● TASK STATEMENT:
All of the data below must be reproduced word for word, but without its images.

* * *

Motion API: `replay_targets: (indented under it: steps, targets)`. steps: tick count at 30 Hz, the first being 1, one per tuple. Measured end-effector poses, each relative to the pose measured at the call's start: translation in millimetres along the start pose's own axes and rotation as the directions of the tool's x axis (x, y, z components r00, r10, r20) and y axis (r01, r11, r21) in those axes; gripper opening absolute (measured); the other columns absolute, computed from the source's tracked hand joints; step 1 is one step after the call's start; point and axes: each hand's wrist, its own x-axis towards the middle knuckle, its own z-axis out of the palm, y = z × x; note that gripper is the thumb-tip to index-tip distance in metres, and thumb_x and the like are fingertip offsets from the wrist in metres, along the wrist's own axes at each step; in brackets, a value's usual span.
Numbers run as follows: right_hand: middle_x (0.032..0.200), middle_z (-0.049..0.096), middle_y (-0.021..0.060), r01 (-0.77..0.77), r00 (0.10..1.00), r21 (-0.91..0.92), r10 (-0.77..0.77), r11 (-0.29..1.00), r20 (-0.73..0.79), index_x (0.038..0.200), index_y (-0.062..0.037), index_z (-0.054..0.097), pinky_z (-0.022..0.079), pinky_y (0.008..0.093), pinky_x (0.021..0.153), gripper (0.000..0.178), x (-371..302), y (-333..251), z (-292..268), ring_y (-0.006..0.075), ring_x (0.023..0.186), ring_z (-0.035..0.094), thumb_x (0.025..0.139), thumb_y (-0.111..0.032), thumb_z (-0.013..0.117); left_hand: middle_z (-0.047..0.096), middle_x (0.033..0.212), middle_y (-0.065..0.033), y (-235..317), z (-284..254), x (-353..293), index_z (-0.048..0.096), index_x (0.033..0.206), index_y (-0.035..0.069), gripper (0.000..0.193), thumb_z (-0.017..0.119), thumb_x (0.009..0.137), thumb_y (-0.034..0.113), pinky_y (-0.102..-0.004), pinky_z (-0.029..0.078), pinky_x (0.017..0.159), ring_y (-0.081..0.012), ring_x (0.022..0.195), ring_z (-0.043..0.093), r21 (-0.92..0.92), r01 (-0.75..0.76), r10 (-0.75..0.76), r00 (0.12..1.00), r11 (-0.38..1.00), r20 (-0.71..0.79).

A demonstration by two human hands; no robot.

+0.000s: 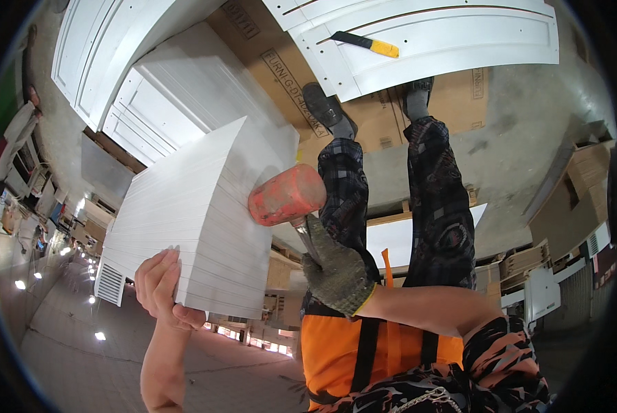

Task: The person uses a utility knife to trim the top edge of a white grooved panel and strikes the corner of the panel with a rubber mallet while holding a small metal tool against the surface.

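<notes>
Hands [158, 286]: left on white stack's edge [212, 205]

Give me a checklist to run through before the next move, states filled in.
1. Grip on the red mallet: ok, held in the gloved right hand.
2. Hold on the white boxy piece: ok, left hand at its corner.
3. Protection on the left hand: not ok, bare.
4. Space between left hand and red mallet: ok, apart.
5. Red mallet touching the white boxy piece: cannot tell.
6. Yellow-and-black knife away from both hands: ok, on a white panel.
</notes>
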Motion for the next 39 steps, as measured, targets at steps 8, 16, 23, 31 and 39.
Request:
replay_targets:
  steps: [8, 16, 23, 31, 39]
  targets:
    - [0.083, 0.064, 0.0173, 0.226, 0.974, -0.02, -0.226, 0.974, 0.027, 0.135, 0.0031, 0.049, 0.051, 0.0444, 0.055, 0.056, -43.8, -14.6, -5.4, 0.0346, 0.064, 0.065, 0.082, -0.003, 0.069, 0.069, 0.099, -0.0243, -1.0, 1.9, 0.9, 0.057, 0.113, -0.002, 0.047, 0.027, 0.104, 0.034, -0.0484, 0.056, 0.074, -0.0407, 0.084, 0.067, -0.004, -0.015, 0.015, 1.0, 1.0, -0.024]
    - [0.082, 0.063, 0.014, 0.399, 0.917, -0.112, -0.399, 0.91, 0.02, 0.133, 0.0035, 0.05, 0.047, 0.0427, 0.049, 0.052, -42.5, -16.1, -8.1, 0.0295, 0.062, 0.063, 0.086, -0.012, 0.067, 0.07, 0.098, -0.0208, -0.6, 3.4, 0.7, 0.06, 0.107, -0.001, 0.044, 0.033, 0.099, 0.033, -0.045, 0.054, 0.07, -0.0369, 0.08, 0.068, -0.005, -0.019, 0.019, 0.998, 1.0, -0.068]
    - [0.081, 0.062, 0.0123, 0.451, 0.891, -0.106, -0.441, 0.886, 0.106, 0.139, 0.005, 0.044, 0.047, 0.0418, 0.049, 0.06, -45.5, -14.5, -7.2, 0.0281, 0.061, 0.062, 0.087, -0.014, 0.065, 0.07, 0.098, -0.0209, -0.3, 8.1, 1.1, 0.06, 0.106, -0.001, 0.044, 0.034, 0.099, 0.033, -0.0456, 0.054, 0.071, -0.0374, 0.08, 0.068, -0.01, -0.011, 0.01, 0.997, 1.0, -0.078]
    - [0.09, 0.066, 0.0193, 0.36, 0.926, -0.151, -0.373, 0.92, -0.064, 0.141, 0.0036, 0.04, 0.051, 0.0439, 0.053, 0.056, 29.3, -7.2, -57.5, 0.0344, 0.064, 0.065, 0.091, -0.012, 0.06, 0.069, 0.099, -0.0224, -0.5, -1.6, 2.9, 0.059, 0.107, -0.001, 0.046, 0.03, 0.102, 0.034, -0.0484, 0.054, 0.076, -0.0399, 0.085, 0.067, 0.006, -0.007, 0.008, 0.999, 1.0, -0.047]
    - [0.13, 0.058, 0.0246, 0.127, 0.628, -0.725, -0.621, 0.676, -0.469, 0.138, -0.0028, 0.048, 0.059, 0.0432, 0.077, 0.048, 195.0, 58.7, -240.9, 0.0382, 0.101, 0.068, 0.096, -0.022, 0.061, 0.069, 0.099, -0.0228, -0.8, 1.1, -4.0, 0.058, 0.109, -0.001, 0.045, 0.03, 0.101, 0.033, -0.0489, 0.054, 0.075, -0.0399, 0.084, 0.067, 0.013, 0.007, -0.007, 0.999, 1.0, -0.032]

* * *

● WRITTEN REPLY:
Motion API: `replay_targets: (indented under it: steps, targets)`. steps: tick count at 30 Hz, the first being 1, one per tuple. Measured end-effector poses, each relative to the pose measured at the call's start: translation in millimetres along the start pose's own axes and rotation as the directions of the tool's x axis (x, y, z components r00, r10, r20) and y axis (r01, r11, r21) in those axes; gripper opening absolute (measured); the other columns absolute, computed from the source's tracked hand joints; step 1 is one step after the call's start; point and axes: each hand's wrist, its own x-axis towards the middle knuckle, its own z-axis out of the palm, y = z × x; note that gripper is the thumb-tip to index-tip distance in metres, and thumb_x and the like are fingertip offsets from the wrist in metres, along the wrist's own axes at each step; in brackets, a value's usual span.
Numbers run as follows: right_hand: middle_x (0.032..0.200), middle_z (-0.049..0.096), middle_y (-0.021..0.060), r01 (-0.77..0.77), r00 (0.10..1.00), r21 (-0.91..0.92), r10 (-0.77..0.77), r11 (-0.29..1.00), r20 (-0.73..0.79), index_x (0.038..0.200), index_y (-0.062..0.037), index_z (-0.054..0.097), pinky_z (-0.022..0.079), pinky_y (0.008..0.093), pinky_x (0.021..0.153), gripper (0.000..0.178), x (-371..302), y (-333..251), z (-292..268), ring_y (-0.006..0.075), ring_x (0.023..0.186), ring_z (-0.035..0.094), thumb_x (0.025..0.139), thumb_y (-0.111..0.032), thumb_z (-0.013..0.117); left_hand: middle_z (-0.047..0.096), middle_x (0.033..0.212), middle_y (-0.065..0.033), y (-235..317), z (-284..254), x (-353..293), index_z (-0.048..0.096), index_x (0.033..0.206), index_y (-0.035..0.069), gripper (0.000..0.193), thumb_z (-0.017..0.119), thumb_x (0.009..0.137), thumb_y (-0.034..0.113), pinky_y (-0.102..-0.004), pinky_z (-0.029..0.078), pinky_x (0.017..0.159), ring_y (-0.081..0.012), ring_x (0.022..0.195), ring_z (-0.043..0.093), r21 (-0.92..0.92), r01 (-0.75..0.76), r10 (-0.75..0.76), r00 (0.12..1.00), r11 (-0.38..1.00), r20 (-0.71..0.79).

A demonstration by two human hands; no robot.

+0.000s: 

Task: The person uses a utility knife to trim the top edge of a white grooved panel and strikes the corner of the panel with a rubber mallet while holding a small metal tool against the surface.

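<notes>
Hands [158, 286]: left on white stack's edge [212, 205]

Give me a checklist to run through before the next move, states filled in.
1. Grip on the red mallet: ok, held in the gloved right hand.
2. Hold on the white boxy piece: ok, left hand at its corner.
3. Protection on the left hand: not ok, bare.
4. Space between left hand and red mallet: ok, apart.
5. Red mallet touching the white boxy piece: cannot tell.
6. Yellow-and-black knife away from both hands: ok, on a white panel.
</notes>
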Motion for the next 39 steps, as measured, targets at steps 8, 16, 23, 31 and 39.
Request:
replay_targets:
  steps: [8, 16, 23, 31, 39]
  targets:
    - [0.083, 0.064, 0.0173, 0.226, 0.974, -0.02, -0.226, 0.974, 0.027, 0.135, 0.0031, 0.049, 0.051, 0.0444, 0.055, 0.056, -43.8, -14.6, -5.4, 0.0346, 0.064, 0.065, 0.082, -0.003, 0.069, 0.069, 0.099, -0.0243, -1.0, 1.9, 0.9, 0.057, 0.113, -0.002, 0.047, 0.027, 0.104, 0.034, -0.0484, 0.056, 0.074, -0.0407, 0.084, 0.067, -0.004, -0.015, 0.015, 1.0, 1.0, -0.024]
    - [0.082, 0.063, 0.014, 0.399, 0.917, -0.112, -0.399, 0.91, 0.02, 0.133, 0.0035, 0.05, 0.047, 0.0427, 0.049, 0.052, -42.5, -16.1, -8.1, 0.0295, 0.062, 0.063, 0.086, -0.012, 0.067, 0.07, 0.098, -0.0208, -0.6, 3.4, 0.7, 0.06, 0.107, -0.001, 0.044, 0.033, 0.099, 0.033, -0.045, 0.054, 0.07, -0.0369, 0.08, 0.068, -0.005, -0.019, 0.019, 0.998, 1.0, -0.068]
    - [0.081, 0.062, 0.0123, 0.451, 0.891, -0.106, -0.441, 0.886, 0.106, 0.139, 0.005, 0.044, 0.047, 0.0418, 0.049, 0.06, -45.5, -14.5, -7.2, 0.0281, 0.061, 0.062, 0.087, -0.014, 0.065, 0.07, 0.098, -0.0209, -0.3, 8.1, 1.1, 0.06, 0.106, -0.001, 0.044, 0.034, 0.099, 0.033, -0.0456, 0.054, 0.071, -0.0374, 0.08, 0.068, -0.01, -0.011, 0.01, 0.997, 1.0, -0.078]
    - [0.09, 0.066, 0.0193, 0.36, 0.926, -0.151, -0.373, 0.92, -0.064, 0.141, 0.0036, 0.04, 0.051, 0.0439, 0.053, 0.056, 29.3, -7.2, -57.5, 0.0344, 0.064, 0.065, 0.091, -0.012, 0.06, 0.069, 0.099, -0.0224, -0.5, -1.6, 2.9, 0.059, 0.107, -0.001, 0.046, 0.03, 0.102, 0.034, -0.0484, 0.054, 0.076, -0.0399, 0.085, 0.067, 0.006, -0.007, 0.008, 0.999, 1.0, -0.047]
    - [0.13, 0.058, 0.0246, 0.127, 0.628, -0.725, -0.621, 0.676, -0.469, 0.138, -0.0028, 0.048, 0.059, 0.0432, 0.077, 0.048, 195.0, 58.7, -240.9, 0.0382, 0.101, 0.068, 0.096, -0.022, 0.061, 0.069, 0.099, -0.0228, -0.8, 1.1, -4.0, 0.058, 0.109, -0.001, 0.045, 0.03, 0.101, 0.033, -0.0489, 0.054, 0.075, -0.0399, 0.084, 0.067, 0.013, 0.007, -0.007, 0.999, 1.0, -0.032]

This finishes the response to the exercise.